Il faut rendre hommage, en effet, à toutes les organisations citoyennes qui ont avancé un début de réponse en trois paliers: se reconnaître, se rassembler, s'organiser. Mais cela suffit-il ? M. Ouyahia, qui est en charge de l'étude des propositions pour inclure celles des partis-qui le boudent ? et des citoyens, je suppose, pour agrémenter la révision du texte fondamentale de la République, aura-t-il entendu tous les appels ?  

Les prendra-t-il en considération ? Entreront-elles dans le canevas qui lui fut fixé pour pérenniser le système et les hommes dans leurs attributions ?

Probablement pas.

Alors ?

Pour rester dans le domaine de la casserole et de la cuisine politique il devrait revenir aux citoyens de fixer, par touches successives, le menu. Si l'art de la politique est de prévoir, les décisions qui furent prises en diverses occasions n'ont pas eut lheur de plaire à tous. Pas plus que les orientations politiques et économiques décidées qui sont bien loin des articles de la Constitution prescrivant impérativement le respect des valeurs de justice pour lesquels les martyrs de la Révolution se sont sacrifiés. D'où le peu d'intérêt dont a fait montre l'électorat lors de la dernière consultation.

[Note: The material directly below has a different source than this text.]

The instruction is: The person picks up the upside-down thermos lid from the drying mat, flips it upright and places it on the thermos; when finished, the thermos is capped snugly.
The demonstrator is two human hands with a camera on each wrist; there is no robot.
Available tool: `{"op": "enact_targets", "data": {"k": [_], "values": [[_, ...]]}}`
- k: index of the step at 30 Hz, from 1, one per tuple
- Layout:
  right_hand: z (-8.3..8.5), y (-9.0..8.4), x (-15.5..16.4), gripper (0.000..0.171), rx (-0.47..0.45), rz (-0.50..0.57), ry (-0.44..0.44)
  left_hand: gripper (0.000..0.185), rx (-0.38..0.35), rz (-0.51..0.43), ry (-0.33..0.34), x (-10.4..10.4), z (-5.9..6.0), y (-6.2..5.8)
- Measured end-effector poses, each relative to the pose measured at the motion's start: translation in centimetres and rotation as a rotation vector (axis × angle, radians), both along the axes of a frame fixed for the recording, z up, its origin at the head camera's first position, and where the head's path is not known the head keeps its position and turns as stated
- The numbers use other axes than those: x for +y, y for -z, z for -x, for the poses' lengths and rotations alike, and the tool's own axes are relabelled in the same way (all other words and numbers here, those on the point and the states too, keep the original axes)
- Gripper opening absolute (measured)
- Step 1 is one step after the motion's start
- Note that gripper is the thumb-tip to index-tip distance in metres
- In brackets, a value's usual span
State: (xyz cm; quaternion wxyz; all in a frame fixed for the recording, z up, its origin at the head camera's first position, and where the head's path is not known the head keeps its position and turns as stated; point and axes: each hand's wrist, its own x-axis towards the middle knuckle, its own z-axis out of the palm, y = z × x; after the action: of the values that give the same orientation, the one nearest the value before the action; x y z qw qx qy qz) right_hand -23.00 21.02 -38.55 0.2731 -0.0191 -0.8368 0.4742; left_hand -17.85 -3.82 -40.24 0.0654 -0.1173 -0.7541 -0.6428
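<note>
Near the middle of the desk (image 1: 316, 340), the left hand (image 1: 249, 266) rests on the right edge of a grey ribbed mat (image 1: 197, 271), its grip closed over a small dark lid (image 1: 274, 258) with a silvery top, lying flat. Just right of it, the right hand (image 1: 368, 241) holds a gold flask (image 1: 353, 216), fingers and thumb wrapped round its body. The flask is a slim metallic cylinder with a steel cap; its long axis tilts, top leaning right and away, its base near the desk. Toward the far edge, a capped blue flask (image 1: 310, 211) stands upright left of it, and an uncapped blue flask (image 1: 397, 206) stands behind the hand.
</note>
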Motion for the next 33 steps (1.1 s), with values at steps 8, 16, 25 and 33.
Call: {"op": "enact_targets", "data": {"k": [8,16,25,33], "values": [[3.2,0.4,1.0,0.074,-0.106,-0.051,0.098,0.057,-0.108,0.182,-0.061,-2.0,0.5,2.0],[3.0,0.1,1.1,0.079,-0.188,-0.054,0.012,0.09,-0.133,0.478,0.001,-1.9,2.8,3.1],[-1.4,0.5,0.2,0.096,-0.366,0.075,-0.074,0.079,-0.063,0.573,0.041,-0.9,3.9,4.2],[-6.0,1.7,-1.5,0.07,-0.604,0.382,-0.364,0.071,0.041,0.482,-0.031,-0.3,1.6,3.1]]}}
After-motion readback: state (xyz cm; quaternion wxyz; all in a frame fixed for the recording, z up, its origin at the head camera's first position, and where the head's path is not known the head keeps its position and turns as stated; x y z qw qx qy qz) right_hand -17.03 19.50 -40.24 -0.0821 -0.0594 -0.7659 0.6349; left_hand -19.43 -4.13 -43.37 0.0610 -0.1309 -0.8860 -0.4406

A défaut de sombrer donc dans la tentation de casser les règles, agir pour les faire plier ne serait pas la pire des solutions. Par la transparence et la publicité des débats des assemblées nous aurons franchi une seconde étape dans la construction d'une société démocratique.     Devra suivre, surtout, la votation, comme disent les Suisses.

Ils n'ont pas inventé les pièges à chats, mais leur système de contrôle quotidien des élus est remarquable et mérite que l'on s'y attarde.

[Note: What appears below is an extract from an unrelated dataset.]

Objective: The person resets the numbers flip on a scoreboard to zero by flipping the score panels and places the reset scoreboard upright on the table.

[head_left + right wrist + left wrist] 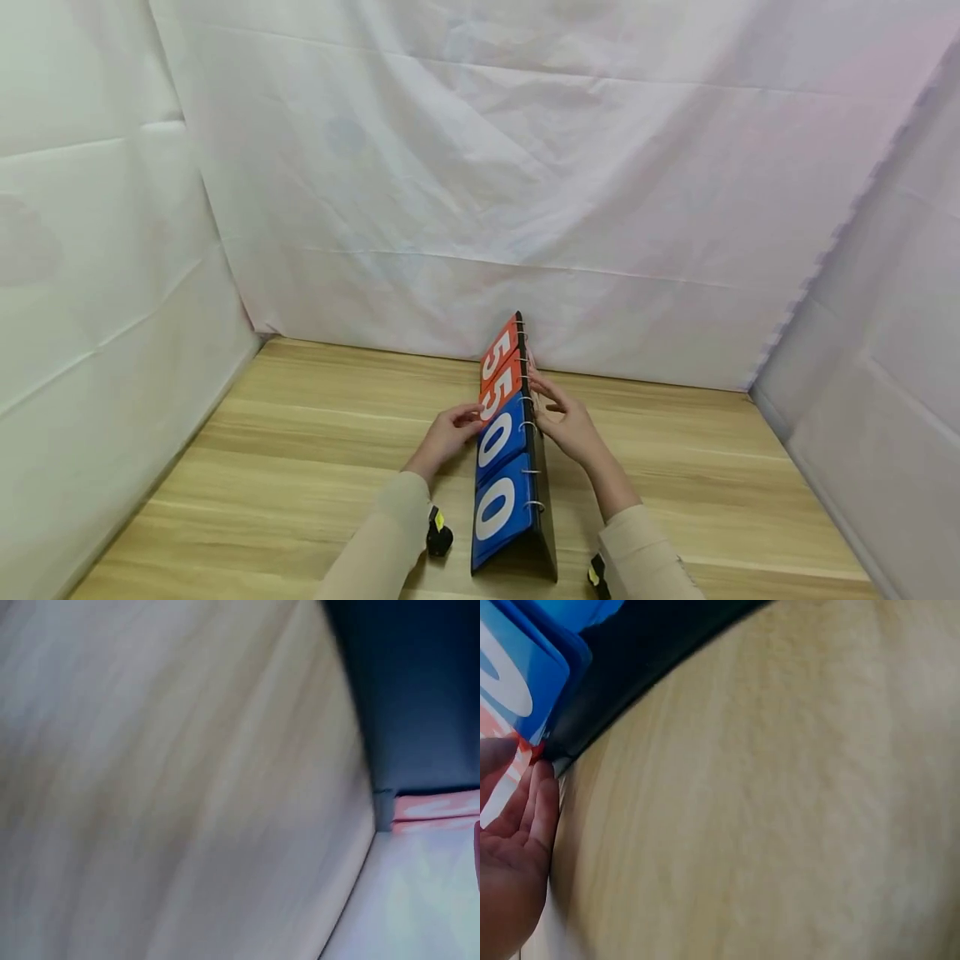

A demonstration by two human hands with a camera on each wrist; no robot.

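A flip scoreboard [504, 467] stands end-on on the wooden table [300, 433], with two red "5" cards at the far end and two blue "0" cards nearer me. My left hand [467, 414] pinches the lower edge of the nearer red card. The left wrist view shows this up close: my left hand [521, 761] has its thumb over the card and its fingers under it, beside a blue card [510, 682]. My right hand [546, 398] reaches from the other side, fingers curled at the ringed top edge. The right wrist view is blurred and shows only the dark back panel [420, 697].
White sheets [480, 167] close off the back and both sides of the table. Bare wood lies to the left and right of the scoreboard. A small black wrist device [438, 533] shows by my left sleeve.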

Ainsi, un citoyen Suisse, en désaccord avec un acte législatif voté par l'assemblée, peut s'y opposer en demandant, par le canal d'une association existante, ou qu'il aura constitué, l'organisation d'un «référendum facultatif». Lui et son organisation doivent collecter 50.000 signatures après la publication de la loi. Cette votation si elle dégage une majorité, même à l'échelle locale, conduit à un «référendum populaire».

Approuvé, la proposition a force de loi.

Je gage qu'en procédant de la sorte, de nombreuses décisions prises n'auraient pas fait les dégâts que notre pays et son économie ont eut à subir.

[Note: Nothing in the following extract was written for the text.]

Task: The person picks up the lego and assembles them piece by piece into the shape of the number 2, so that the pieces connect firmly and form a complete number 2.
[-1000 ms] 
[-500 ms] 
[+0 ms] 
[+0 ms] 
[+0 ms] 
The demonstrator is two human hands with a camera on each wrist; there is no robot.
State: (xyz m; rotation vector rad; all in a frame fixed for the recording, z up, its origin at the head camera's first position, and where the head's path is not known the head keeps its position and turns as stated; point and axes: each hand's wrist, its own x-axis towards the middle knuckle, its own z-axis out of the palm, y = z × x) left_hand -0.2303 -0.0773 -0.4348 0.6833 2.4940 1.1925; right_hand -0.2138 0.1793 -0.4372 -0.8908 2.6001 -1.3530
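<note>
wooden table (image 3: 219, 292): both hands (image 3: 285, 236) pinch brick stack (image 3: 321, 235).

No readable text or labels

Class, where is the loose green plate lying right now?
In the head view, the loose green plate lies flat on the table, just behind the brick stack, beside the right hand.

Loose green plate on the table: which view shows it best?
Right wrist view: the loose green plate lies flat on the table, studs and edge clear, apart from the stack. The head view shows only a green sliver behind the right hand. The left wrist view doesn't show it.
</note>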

J'entends dire que les « particularismes régionaux?etc.».

Au lieu de les nier, quand cela arrange le pouvoir, gérons les. Par la votation, justement. Il n'est pas dit que nous serions plus sécessionniste que les «trois Suisses» - qui n'a rien à voir avec la marque de vêtements-que représentent la Suisse Romande, la Suisse Italienne et la Suisse Germanophone. Ni plus partitioniste que les Belges reconnus pour être Wallons, Flamands, Germaniques, pour ne citer que les populations les plus fortes en âmes. Encore moins Québécois à l'égard du Canada. Ou Corse ou Bretons par rapport à la France.

Et les souris n'auront rien à craindre du chat, encore moins devoir accrocher de casserole à sa queue.

Par le même canal, par la pétition qu'il faudra réglementer, d'autres lois pourraient être proposées, ces lois que chacun d'entre nous débat dans son parlement intérieur par ses nuits d'insomnies.

Alors seulement nous tiendrons, tous, pour vrai ce que « République Algérienne DEMONCRATIQUE ET POPULAIRE » veut dire.